* **Problem to work on**
Give back all of the data unchanged. Keep every word as it is.
● ● ●
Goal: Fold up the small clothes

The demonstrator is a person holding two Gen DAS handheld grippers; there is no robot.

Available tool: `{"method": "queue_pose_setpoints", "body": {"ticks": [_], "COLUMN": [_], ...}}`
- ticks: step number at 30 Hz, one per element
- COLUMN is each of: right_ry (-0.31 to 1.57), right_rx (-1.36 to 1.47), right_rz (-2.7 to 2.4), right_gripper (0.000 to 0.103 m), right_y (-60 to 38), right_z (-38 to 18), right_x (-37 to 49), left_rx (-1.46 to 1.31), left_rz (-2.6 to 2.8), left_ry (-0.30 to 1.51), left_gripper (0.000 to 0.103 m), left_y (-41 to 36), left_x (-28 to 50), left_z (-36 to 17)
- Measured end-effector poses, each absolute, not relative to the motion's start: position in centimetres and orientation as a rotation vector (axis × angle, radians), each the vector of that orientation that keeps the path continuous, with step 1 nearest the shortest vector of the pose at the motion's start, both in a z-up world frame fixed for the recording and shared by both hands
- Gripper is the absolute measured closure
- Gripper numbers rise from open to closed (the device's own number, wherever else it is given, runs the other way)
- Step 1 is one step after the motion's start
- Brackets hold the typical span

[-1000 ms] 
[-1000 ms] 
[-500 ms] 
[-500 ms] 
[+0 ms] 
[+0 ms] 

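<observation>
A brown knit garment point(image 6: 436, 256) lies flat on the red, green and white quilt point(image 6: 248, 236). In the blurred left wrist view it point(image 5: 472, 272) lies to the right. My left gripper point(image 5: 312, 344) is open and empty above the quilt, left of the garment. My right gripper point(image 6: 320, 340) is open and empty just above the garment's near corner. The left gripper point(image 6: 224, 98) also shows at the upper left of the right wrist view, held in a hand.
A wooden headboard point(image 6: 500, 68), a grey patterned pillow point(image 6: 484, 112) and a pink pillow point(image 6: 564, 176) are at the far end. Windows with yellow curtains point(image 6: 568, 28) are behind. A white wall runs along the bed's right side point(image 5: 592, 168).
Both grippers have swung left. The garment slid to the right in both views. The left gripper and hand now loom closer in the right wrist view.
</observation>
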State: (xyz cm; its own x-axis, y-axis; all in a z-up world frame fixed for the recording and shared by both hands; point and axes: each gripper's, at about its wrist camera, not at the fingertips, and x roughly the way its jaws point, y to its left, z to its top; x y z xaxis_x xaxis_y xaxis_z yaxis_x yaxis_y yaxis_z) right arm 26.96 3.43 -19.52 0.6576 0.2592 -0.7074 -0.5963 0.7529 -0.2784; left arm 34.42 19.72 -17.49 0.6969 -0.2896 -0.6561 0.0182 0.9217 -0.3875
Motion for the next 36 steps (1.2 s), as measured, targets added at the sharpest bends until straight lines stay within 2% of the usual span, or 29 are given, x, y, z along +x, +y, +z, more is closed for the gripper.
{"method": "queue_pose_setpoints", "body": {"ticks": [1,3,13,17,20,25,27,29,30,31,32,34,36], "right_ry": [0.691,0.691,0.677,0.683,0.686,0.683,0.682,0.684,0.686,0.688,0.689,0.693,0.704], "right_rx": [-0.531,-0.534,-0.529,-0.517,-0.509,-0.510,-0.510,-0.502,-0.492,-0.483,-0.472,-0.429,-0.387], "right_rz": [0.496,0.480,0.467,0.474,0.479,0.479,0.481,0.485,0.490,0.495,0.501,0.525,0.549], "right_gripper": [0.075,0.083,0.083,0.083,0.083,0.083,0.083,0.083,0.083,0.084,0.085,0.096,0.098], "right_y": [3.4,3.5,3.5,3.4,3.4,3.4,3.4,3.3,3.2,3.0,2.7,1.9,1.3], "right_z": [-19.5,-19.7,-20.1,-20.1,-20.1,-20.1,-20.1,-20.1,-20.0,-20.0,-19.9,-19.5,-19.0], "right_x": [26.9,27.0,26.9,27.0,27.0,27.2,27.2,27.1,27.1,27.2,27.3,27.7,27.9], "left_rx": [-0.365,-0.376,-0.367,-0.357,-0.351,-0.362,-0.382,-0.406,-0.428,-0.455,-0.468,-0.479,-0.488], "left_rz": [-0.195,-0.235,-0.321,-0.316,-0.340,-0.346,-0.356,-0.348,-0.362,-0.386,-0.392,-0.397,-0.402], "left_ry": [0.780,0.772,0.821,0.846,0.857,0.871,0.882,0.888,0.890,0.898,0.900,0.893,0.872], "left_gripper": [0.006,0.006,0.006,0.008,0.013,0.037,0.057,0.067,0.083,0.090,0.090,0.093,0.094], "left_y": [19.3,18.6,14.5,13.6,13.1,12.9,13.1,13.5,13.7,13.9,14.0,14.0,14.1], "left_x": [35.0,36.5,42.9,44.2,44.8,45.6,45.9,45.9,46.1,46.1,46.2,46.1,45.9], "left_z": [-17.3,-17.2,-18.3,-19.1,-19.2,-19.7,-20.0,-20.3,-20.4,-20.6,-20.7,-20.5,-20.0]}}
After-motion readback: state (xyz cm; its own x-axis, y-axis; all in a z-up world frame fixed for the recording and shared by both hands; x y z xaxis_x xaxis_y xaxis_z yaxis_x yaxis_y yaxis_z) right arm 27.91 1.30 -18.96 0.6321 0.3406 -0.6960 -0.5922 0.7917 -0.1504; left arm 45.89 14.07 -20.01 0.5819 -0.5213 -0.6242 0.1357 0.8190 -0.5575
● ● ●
* **Exercise response**
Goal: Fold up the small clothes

The demonstrator is a person holding two Gen DAS handheld grippers; there is no robot.

Available tool: `{"method": "queue_pose_setpoints", "body": {"ticks": [_], "COLUMN": [_], ...}}`
- ticks: step number at 30 Hz, one per element
- COLUMN is each of: right_ry (-0.31 to 1.57), right_rx (-1.36 to 1.47), right_rz (-2.7 to 2.4), right_gripper (0.000 to 0.103 m), right_y (-60 to 38), right_z (-38 to 18), right_x (-37 to 49), left_rx (-1.46 to 1.31), left_rz (-2.6 to 2.8), left_ry (-0.30 to 1.51), left_gripper (0.000 to 0.103 m), left_y (-41 to 36), left_x (-28 to 50), left_z (-36 to 17)
- Measured end-effector poses, each absolute, not relative to the motion's start: position in centimetres and orientation as a rotation vector (axis × angle, radians), each the vector of that orientation that keeps the path continuous, with step 1 nearest the shortest vector of the pose at the motion's start, both in a z-up world frame fixed for the recording and shared by both hands
- Gripper is the absolute measured closure
- Gripper numbers rise from open to closed (the device's own number, wherever else it is given, runs the other way)
- Step 1 is one step after the motion's start
- Brackets hold the typical span

[-1000 ms] 
[-1000 ms] 
[-500 ms] 
[-500 ms] 
[+0 ms] 
[+0 ms] 

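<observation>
A brown knit garment point(image 6: 436, 256) lies flat on the red, green and white quilt point(image 6: 248, 236). In the blurred left wrist view it point(image 5: 472, 272) lies to the right. My left gripper point(image 5: 312, 344) is open and empty above the quilt, left of the garment. My right gripper point(image 6: 320, 340) is open and empty just above the garment's near corner. The left gripper point(image 6: 224, 98) also shows at the upper left of the right wrist view, held in a hand.
A wooden headboard point(image 6: 500, 68), a grey patterned pillow point(image 6: 484, 112) and a pink pillow point(image 6: 564, 176) are at the far end. Windows with yellow curtains point(image 6: 568, 28) are behind. A white wall runs along the bed's right side point(image 5: 592, 168).
Both grippers have swung left. The garment slid to the right in both views. The left gripper and hand now loom closer in the right wrist view.
</observation>
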State: (xyz cm; its own x-axis, y-axis; all in a z-up world frame fixed for the recording and shared by both hands; point and axes: each gripper's, at about its wrist camera, not at the fingertips, and x roughly the way its jaws point, y to its left, z to its top; x y z xaxis_x xaxis_y xaxis_z yaxis_x yaxis_y yaxis_z) right arm 26.96 3.43 -19.52 0.6576 0.2592 -0.7074 -0.5963 0.7529 -0.2784; left arm 34.42 19.72 -17.49 0.6969 -0.2896 -0.6561 0.0182 0.9217 -0.3875
Motion for the next 36 steps (1.2 s), as measured, targets added at the sharpest bends until straight lines stay within 2% of the usual span, or 29 are given, x, y, z along +x, +y, +z, more is closed for the gripper.
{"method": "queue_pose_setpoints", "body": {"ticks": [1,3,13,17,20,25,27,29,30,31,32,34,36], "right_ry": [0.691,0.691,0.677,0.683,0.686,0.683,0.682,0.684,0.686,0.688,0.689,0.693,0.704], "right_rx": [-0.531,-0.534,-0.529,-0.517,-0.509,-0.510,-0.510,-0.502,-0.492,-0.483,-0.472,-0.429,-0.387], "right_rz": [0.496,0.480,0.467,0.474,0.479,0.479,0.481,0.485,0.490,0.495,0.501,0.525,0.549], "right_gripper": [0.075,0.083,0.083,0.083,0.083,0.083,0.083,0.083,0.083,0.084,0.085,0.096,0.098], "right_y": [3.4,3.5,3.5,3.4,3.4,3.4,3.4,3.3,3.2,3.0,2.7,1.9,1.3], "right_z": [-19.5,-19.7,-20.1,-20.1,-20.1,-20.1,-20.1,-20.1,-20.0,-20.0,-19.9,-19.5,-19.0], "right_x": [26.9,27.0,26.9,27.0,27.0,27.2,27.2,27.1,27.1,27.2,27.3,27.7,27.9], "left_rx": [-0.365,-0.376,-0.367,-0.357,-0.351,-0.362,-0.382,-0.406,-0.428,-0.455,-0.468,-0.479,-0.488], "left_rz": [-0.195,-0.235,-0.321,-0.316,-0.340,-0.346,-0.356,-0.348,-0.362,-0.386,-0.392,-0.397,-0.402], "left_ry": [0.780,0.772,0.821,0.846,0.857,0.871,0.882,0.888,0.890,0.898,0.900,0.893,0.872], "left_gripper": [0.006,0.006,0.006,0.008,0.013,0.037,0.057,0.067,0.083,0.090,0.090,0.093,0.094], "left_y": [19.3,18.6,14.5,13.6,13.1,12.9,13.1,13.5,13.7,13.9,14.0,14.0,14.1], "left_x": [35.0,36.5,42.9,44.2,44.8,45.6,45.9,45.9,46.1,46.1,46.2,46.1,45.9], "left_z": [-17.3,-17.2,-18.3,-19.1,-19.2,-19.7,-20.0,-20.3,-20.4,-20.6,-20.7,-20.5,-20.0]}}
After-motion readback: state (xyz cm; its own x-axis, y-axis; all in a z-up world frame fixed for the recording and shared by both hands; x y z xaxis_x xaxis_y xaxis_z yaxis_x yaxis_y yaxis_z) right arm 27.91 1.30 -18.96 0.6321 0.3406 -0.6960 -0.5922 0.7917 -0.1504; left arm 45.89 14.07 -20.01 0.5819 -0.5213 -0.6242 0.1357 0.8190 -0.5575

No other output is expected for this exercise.